TASK DESCRIPTION: Retype each line of the data below exactly, beginning with the first and ending with the one that contains "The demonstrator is". Pictures do not belong in the copy.

==*==

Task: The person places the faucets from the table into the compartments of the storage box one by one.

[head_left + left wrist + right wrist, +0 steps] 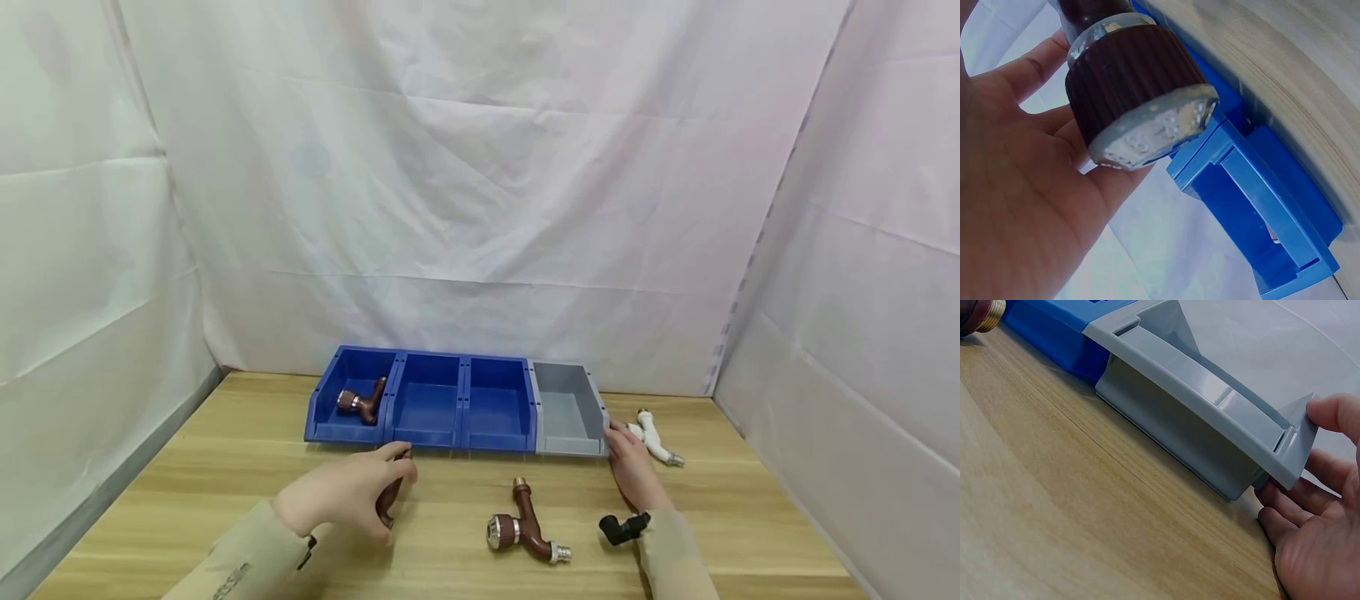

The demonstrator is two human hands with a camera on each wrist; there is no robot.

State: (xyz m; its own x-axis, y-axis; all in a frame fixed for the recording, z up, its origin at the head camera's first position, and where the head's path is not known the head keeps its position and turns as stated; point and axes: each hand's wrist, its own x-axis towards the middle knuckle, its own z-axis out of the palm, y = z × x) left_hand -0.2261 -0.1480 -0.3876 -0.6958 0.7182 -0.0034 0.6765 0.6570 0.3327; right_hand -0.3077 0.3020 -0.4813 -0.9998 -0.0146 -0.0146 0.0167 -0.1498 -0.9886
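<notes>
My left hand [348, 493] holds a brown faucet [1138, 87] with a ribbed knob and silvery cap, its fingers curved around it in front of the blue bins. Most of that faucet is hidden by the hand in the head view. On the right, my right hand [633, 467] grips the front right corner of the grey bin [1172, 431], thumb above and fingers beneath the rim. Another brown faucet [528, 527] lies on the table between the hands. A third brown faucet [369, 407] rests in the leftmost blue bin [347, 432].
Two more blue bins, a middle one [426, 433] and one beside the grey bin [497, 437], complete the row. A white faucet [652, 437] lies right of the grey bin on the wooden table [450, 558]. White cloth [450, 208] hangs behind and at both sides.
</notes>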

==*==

TASK ANSWER:
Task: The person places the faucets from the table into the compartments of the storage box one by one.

[head_left + left wrist + right wrist, +0 steps] 

The demonstrator is two human hands with a camera on each wrist; there is no robot.

The submitted answer is complete.